* _Action item_:
Scan the listing below and copy each line holding the word "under".

* _Data block_:
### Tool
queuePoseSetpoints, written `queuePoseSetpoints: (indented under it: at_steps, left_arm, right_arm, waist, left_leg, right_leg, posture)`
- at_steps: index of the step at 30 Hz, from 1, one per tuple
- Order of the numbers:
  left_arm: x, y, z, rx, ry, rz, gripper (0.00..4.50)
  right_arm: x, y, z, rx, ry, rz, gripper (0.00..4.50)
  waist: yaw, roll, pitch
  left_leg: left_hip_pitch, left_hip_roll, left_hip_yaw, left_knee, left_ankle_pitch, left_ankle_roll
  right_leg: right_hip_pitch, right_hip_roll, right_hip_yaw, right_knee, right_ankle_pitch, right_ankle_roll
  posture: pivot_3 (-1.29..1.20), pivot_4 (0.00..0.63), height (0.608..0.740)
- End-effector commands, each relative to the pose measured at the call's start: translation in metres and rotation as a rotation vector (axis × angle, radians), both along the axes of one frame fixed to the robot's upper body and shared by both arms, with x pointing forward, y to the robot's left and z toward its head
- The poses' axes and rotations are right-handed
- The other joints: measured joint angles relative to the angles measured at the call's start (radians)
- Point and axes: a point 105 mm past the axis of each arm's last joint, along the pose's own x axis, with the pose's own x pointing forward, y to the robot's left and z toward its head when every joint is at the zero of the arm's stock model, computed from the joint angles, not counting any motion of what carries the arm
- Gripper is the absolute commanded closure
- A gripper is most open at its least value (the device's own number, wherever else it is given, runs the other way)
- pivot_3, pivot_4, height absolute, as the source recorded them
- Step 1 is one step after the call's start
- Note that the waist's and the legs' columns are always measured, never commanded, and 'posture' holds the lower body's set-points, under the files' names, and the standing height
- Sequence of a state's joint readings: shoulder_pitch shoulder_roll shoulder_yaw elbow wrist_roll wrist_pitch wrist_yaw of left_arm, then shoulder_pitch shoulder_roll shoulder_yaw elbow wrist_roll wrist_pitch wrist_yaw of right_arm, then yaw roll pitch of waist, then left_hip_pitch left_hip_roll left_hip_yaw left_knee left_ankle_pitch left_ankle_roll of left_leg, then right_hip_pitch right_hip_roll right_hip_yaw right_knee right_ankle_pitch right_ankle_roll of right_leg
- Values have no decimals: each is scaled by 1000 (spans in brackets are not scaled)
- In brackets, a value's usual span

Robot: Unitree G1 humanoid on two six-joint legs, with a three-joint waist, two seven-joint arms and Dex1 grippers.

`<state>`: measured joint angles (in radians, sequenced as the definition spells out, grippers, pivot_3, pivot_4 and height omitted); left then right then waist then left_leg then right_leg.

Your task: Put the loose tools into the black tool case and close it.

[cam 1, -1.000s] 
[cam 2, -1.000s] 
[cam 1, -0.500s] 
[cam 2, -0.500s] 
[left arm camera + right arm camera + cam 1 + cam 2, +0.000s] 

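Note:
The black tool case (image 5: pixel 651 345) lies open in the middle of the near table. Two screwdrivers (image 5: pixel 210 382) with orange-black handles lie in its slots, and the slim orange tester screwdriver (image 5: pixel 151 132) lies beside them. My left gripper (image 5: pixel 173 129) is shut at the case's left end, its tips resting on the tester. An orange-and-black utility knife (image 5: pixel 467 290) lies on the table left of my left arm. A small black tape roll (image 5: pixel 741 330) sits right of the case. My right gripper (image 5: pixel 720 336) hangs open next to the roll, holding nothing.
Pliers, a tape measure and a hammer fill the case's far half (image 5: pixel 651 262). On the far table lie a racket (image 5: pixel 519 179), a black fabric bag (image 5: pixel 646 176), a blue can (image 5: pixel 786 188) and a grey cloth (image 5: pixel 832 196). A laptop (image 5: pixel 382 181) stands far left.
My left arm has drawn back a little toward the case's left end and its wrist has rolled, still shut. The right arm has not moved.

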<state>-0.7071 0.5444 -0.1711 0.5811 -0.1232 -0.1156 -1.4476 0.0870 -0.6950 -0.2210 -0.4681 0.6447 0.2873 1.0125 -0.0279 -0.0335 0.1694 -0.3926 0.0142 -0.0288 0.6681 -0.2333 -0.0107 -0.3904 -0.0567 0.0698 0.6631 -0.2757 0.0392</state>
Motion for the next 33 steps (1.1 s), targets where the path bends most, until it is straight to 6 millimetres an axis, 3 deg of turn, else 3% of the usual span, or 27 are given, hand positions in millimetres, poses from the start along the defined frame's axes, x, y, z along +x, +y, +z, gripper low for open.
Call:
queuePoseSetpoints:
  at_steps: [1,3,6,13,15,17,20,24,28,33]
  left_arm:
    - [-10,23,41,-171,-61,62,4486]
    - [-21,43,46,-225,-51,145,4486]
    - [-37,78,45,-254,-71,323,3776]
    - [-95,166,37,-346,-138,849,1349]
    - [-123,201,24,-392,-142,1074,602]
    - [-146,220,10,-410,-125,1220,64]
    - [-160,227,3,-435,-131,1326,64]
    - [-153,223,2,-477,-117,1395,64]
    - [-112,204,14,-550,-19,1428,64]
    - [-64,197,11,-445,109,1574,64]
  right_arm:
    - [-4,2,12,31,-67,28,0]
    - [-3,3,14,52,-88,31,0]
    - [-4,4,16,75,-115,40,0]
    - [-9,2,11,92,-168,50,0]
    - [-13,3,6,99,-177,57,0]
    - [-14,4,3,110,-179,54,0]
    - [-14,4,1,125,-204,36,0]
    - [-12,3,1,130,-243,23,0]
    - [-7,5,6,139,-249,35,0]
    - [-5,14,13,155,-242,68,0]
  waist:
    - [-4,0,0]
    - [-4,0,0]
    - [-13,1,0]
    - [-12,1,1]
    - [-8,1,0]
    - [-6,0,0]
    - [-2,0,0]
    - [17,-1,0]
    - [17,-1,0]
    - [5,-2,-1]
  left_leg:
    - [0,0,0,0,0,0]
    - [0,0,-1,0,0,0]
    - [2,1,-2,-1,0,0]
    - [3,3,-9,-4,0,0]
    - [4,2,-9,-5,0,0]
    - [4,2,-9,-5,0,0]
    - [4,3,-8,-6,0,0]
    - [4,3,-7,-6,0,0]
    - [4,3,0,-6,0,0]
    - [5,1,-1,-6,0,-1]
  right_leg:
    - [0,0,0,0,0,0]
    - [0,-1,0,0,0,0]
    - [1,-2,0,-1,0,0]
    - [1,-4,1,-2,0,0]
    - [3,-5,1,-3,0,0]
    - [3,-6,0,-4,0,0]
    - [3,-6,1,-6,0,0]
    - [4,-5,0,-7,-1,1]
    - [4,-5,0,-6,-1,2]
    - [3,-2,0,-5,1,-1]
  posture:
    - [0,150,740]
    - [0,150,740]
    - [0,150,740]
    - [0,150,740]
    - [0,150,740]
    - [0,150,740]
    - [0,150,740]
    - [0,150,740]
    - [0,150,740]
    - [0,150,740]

* _Problem solution_:
queuePoseSetpoints, written `queuePoseSetpoints: (indented under it: at_steps, left_arm, right_arm, waist, left_leg, right_leg, posture)`
- Note that the waist's and the legs' columns are always measured, never commanded, and 'posture' holds the lower body's set-points, under the files' names, and the standing height

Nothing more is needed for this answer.